値上げが続いてもすぐ売り切れてしまうコメ…備蓄米放出に消費者「品薄解消に期待」 一方で首をかしげる集荷業者も

2025/02/15 07:00
米が並ぶのを待つ買い物客=14日、鹿児島市のAコープいしき店
米が並ぶのを待つ買い物客=14日、鹿児島市のAコープいしき店
 農林水産省が政府備蓄米放出の概要を発表した14日、鹿児島県内の小売店や消費者からは品薄解消への期待が聞かれた一方、集荷業者からは効果を疑問視する声も上がった。

 同日正午ごろ、鹿児島市のAコープいしき店の米売り場はほぼ空だった。店員がこの日入荷したコメを運んでくると、並べるそばから客が手に取っていった。

 同店は水曜日に県産米120袋、水曜・日曜以外は県外産20袋(いずれも5キロ入り)を入荷。グロサリー部の中川路由明主任(44)は「発注しても欲しい数量は入らない。最近は商品を並べて1時間もしないうちに売り切れる」と明かす。

 エーコープ鹿児島(同市)によると、年明け以降、県内のAコープ全店でコメの販売を制限する。食品日配課の穂満公聖さん(40)は「秋まで持たない恐れがあった。備蓄米が放出されれば量が出てくる期待感はある」。
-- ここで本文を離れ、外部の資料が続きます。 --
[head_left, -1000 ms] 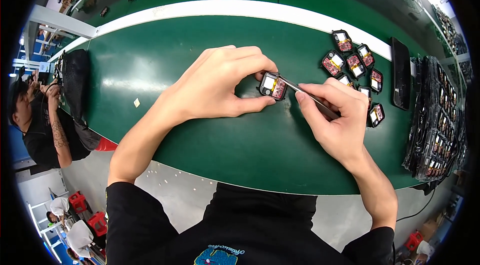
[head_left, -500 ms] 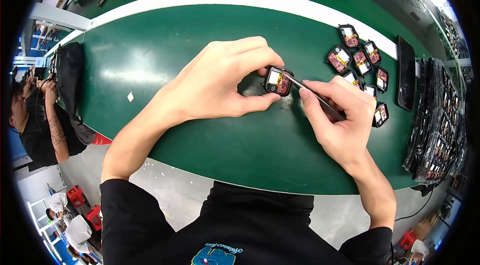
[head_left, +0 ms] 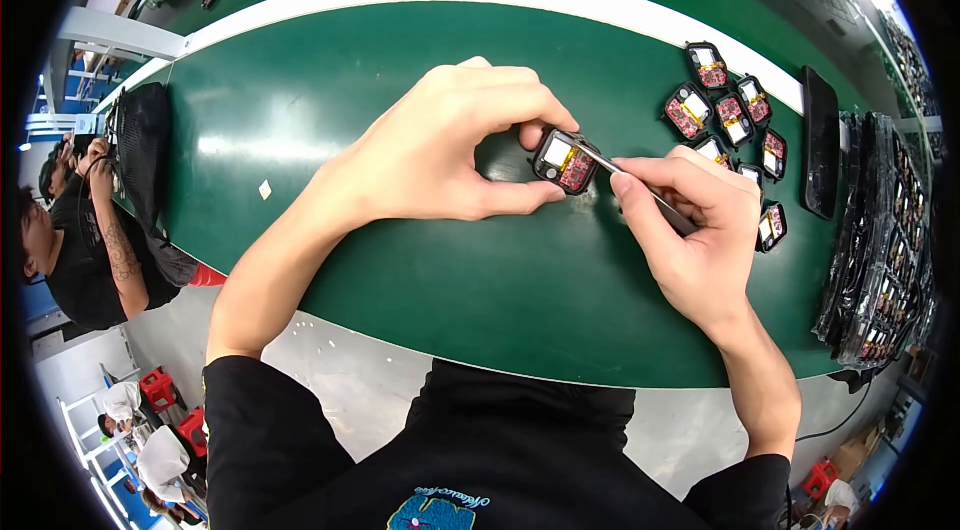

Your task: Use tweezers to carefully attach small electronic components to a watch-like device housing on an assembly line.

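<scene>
1. The left hand [head_left: 450, 145] gripped a small dark-cased device [head_left: 575, 170] at its edge, thumb at the lower side and fingers at the upper, with the palm arched over the counter [head_left: 480, 300].
2. That device sat between the two hands, its open face up, showing a white block, a yellow strip and a red circuit board; whether its underside touched the counter could not be told.
3. The right hand [head_left: 705, 225] was closed on a slim metal tool [head_left: 604, 162], pinched between thumb and index finger, its tip at the upper right part of the device.
4. Beyond the right hand lay a cluster of similar open devices [head_left: 688, 112], some partly hidden behind that hand.
5. Right of the cluster were a long black slab [head_left: 820, 142] and a stack of plastic-wrapped trays [head_left: 880, 240].
6. A small pale square [head_left: 265, 190] lay left of the left forearm.
7. At far left, a co-worker [head_left: 95, 250] sat near a black bag [head_left: 142, 155].
</scene>
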Motion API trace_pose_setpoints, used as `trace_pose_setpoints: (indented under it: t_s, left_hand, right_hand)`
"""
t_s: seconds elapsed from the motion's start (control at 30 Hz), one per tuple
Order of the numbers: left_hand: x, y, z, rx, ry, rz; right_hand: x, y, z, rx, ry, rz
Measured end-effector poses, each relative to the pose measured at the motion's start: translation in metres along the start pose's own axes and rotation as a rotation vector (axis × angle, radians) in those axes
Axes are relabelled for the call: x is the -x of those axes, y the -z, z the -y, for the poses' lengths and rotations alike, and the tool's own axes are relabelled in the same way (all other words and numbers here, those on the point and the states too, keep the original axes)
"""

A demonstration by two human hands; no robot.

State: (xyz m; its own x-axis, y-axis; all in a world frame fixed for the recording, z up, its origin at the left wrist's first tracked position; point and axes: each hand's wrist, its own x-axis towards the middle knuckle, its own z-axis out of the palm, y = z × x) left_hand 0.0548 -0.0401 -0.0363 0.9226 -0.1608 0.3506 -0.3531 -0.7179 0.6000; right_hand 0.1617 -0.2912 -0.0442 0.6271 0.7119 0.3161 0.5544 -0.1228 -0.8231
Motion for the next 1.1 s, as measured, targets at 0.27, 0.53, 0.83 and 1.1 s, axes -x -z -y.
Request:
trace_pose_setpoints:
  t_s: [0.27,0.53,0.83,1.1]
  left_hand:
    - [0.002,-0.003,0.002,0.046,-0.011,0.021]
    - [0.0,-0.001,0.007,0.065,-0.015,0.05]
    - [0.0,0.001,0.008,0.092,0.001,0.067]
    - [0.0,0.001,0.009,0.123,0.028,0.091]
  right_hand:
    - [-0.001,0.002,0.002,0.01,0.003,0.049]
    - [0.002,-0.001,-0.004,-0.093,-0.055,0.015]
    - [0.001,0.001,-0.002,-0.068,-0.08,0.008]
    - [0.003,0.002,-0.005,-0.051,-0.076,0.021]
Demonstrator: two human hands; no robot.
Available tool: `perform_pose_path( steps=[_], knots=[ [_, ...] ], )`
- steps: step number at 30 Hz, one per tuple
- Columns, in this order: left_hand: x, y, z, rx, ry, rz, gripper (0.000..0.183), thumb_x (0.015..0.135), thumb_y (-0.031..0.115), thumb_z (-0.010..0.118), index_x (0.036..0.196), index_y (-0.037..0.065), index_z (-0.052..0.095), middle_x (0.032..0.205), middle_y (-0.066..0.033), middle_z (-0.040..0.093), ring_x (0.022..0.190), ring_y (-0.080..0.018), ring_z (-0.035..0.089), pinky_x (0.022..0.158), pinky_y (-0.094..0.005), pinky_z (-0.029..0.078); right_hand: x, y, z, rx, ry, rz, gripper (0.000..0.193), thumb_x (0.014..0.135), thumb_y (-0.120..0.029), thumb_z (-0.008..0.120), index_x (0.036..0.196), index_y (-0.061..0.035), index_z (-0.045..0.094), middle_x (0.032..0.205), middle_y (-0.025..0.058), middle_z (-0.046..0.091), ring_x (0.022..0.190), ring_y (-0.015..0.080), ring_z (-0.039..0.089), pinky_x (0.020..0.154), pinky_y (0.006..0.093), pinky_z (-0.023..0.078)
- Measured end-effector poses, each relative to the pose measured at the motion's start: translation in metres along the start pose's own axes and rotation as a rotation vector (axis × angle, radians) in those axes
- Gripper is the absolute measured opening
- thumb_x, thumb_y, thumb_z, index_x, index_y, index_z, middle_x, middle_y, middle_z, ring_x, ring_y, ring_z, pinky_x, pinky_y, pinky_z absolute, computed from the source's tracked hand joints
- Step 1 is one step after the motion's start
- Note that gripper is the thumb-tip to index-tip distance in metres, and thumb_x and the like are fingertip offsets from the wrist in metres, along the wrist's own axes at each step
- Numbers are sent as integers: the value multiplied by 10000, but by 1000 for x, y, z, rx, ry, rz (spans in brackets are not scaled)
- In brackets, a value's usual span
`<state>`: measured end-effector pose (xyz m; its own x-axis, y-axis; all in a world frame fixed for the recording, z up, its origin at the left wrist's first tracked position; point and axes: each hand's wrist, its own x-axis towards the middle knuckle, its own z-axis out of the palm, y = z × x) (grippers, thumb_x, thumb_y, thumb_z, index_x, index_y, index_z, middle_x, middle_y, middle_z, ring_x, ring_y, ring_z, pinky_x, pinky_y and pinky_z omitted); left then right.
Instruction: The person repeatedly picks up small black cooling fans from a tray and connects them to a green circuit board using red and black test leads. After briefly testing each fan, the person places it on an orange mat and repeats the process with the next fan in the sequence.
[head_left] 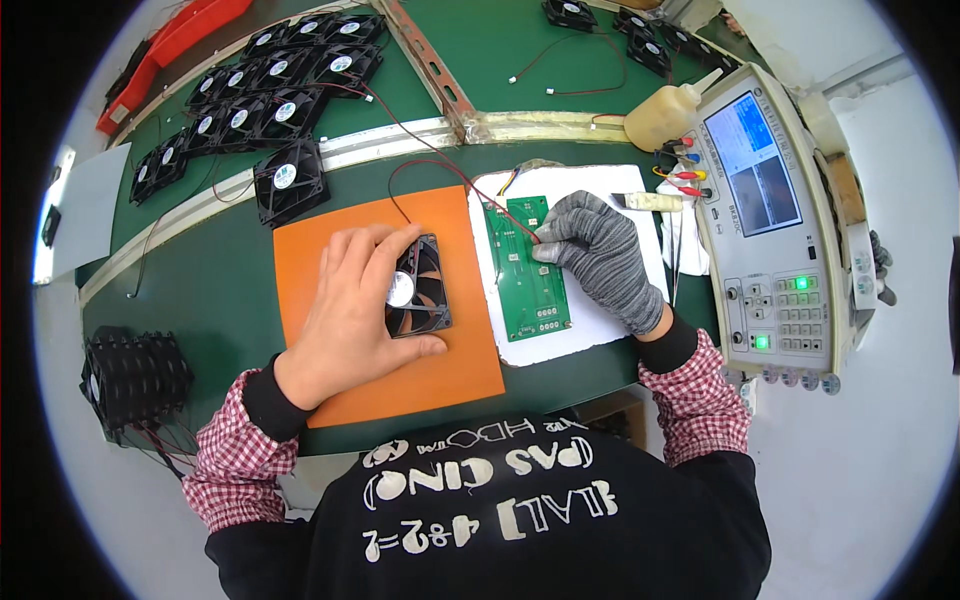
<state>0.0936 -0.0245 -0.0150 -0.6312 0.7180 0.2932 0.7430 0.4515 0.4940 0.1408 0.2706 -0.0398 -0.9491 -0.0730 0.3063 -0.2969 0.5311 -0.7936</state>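
Left hand (352, 308): bare, laid over the near fan and grasping by the edges, with fingers along the upper side and thumb along the lower.
Near fan (430, 290): black and square-framed, lying flat on the orange sheet, with a white round hub label partly under the fingers.
Orange sheet (450, 370): spread on the green surface (195, 300), just left of the white pad.
Red wire (445, 163): looping up from the top of the near fan, then down to the right fingertips.
Right hand (603, 250): in a grey knitted glove, pinching the wire's end between thumb and forefinger above the circuit board; connector hidden, so cannot tell whether plugged in.
Circuit board (525, 292): green, resting on the white pad (590, 325), partly under the gloved fingers.
Tester (750, 272): at the right, with a lit blue screen (755, 165) and two glowing green buttons.
Squeeze bottle (660, 118): yellowish, tilted beside the tester.
Clip leads (688, 177): red and yellow, near the bottle.
Other fans (240, 118): black, in rows at upper left.
Fan stack (140, 380): at the left, with wires trailing below.
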Motion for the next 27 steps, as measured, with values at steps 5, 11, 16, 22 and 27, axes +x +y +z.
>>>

 品薄でコメの価格は値上げが続く。総務省の小売物価統計調査では、1月のコシヒカリ(5キロ)は4185円で前年の1.7倍。小中学生2人を育てる同市の主婦、本多隆子さんは「食べ盛りの子どもがいると食費が大変」とぼやく。食卓には麺類が並ぶ頻度が高くなり、買うコメは5キロ袋から2キロ袋に切り替えた。「早く備蓄米が行き届き安くなってくれれば」と願う。

 JA県経済連によると、2024年の県産米は猛暑による高温障害や台風の影響もあり、集荷率は8割弱だった。担当者は「備蓄米の放出で扱うコメは増えるかもしれないが、鹿児島にどれくらい回ってくるのか分からない」と話す。

 県内のある集荷業者は、原則1年以内に同量を買い戻す条件に「現時点でコメを集められないのに、備蓄米を仕入れたとして1年後にちゃんと返せるのか。価格の動向も読めない状況でどれだけ応札するか」と疑問を呈す。「どこも高値でコメを集めているので安く売ったら差損が出る。相場が下がってほしくないというのが業者の心理では」と指摘した。